>>>>Try (4) only for starters ( you may want to play with 64 and try different values) , and take it to 500 iterations so you can compare with the previous results
>>>
>>>Same thing - start with ~0.14 sec. and end with 1.73 sec.
>>>
>>>I'm thinking - can it help to sleep for, say, 2 sec. after 50 iterations?
>>
>>
>>So, no improvement at all - gonna sleep on it
>
>For now, no improvements at all. I removed all code except for return string from another procedure (my colleague has been testing this one) and I'll see how it performs when it does nothing - does the execution time increase or not - running this test now - hang on few minutes.
>
>From 0.02 to 0.12 - what do you think?
As an experiment you could try using combinations of DOEVENTS and .AutoYield.
If all else fails you might try SET COVERAGE (don't know if that's available in a .DLL), see if the results yield any clues.
In general I agree with Gregory and Thomas, it doesn't look like a memory leak. With a leak, normal behaviour is that everything works fine until the leak causes a resource to become critically low, at which time the function ceases working at all, or execution time goes way up (sometimes orders of magnitude). You don't usually see a linear increase in execution times.

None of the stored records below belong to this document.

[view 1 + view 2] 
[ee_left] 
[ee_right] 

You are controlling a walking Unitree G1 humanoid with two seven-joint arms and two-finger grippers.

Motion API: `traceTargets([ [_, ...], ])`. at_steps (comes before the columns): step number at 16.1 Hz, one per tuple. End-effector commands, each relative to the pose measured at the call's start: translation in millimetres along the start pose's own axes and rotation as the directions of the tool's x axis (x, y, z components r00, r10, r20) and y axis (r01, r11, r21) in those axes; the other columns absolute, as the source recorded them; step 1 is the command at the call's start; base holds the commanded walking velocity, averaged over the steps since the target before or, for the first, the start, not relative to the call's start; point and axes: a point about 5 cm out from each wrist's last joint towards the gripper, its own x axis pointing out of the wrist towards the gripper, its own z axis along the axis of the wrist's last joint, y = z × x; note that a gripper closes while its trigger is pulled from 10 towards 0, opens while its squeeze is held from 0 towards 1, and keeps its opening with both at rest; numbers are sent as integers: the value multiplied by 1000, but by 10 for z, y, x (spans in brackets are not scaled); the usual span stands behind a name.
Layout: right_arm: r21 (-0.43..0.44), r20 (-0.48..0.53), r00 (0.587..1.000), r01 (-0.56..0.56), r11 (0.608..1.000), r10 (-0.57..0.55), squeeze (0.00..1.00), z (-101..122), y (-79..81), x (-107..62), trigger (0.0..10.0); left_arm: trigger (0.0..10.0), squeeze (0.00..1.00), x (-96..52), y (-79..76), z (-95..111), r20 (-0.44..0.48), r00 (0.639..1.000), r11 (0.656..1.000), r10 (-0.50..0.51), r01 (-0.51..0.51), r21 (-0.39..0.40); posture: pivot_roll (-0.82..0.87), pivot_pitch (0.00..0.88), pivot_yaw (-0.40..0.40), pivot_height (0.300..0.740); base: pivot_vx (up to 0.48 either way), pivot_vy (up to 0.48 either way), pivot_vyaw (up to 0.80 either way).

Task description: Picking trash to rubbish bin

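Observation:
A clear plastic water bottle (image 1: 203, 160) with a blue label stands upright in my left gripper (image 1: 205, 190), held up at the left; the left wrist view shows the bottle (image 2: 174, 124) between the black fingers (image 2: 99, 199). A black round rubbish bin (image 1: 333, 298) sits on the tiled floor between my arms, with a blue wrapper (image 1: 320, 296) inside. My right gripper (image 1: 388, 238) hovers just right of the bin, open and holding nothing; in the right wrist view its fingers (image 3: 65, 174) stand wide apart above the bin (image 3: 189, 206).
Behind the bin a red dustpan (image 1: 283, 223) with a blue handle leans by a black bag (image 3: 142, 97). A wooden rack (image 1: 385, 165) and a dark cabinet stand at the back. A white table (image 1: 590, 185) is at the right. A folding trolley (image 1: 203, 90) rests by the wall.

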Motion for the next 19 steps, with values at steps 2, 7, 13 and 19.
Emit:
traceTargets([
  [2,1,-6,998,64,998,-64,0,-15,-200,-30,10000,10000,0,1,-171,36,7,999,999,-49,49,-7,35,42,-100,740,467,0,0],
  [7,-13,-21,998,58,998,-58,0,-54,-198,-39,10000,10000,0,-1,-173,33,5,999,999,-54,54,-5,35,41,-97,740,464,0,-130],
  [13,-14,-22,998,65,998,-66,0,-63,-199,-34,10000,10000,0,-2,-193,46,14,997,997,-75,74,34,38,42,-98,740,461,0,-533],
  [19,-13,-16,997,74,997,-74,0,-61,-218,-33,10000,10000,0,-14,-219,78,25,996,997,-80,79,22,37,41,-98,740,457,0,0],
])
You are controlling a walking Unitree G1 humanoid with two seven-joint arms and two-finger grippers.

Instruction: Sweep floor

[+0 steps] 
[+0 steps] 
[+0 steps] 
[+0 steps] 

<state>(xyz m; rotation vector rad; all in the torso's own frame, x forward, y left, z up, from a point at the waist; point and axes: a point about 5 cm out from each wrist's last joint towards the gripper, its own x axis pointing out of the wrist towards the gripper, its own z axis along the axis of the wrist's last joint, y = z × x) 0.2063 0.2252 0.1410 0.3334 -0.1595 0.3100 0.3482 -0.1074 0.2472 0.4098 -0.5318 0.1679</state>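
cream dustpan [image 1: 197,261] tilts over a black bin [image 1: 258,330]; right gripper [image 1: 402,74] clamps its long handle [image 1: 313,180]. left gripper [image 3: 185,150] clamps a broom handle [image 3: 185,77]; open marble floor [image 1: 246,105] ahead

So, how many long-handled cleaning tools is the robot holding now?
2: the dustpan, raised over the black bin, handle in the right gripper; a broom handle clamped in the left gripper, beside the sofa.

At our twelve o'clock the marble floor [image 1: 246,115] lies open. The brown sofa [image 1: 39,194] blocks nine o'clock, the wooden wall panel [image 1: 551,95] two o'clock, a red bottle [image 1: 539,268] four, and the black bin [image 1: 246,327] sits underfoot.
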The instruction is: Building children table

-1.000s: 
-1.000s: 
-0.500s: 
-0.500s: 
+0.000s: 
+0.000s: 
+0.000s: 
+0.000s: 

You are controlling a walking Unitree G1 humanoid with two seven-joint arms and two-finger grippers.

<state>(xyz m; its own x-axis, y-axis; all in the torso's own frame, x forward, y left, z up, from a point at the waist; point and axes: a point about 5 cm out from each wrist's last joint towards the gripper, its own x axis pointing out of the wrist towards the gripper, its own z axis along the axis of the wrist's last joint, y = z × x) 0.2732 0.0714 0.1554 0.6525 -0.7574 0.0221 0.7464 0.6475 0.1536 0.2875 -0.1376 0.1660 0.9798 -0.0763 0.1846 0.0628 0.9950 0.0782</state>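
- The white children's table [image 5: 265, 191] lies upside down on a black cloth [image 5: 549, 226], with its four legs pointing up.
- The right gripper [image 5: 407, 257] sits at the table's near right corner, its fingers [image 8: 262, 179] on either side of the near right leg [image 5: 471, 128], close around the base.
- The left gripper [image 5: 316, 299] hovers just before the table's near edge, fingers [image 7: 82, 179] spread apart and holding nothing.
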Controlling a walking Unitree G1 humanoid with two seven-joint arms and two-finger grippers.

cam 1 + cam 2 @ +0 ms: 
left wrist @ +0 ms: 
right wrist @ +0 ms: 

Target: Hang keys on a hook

Usually, a linear increase in execution times means a linear increase in the actual workload being performed e.g.
SomeString = REPLICATE( "X", 100000 )
FOR i = 1 TO 100 STEP 1
SomeString = MakeBigger( SomeString )
ENDFOR
FUNCTION MakeBigger
LPARAMETERS tcString
RETURN tcString + REPLICATE( "X", 100000 )
To see if something like this is happening, you can examine your inputs at various points of your iterative testing.
Another thing worth checking is scope of variables you're using. You can get any number of weird effects by failing to declare your LOCALs, especially with looped/iterative code and most prominently with recursion.